We are seeking a highly skilled MLOPs to take on a crucial role in our innovative AI-as-a-Service (AIaaS) product team. Our AIaaS platform is designed to empower our suite of products with cutting-edge AI capabilities and we're looking for an experienced person to support the rest of the engineering team in implementing and optimizing this new AI platform for AWS and Kubernetes.


Given the product's critical nature, we place high requirements on performance, scalability, and reliability, expecting our AI Developers to possess the maturity and foresight to prioritize a production-ready product that can scale seamlessly while maintaining high standards of observability and user experience.


Responsibilities:

Design, implement, and maintain robust MLOps infrastructure and pipelines to support AI model training, deployment, and inference at scale.
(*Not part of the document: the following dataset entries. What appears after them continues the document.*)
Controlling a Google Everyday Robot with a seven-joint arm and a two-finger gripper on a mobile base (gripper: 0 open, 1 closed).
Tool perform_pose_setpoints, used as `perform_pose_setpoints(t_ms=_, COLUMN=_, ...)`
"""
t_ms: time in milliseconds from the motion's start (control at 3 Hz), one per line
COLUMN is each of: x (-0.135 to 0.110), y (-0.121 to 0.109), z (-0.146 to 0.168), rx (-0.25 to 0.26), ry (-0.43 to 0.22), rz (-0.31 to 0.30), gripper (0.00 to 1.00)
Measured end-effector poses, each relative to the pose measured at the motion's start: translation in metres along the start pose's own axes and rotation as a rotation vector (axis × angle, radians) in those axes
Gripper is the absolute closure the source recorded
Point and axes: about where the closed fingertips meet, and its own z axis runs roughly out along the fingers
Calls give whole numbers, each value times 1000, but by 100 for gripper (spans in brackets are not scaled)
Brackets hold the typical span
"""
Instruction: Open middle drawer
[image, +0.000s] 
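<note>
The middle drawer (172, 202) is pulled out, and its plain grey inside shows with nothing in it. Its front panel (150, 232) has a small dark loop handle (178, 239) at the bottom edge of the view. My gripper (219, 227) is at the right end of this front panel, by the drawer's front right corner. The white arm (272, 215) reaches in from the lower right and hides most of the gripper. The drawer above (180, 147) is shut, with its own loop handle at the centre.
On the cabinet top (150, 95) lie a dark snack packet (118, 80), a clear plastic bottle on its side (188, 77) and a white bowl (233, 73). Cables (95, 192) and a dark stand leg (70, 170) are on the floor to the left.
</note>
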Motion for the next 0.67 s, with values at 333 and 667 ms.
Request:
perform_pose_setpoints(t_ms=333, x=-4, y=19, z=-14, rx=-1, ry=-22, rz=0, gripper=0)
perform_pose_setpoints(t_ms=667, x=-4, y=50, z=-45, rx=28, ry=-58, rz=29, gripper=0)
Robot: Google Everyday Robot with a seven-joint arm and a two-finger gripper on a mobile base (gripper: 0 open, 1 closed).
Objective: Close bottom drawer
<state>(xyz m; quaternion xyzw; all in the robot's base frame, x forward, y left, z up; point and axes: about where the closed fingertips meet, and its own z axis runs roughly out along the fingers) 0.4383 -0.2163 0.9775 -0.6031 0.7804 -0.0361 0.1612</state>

Collaborate closely with AI Developers to integrate AI technologies seamlessly into our AIaaS platform, ensuring the platform's architecture supports innovative AI features efficiently.

Apply your extensive knowledge of AWS, Kubernetes, and microservices architecture to architect and optimize our cloud infrastructure for high availability, fault tolerance, and auto-scaling.

Implement best practices in continuous integration and continuous deployment (CI/CD) pipelines, ensuring rapid and reliable delivery of features.

Spearhead initiatives to improve system observability, including monitoring, logging, and alerting, to preemptively address potential system issues.

Conduct in-depth performance tuning, including but not limited to, cost optimization, security compliance, and network architecture refinement.

Engage in proactive research and adoption of emerging technologies and methodologies that can enhance the performance and capabilities of our AIaaS offerings.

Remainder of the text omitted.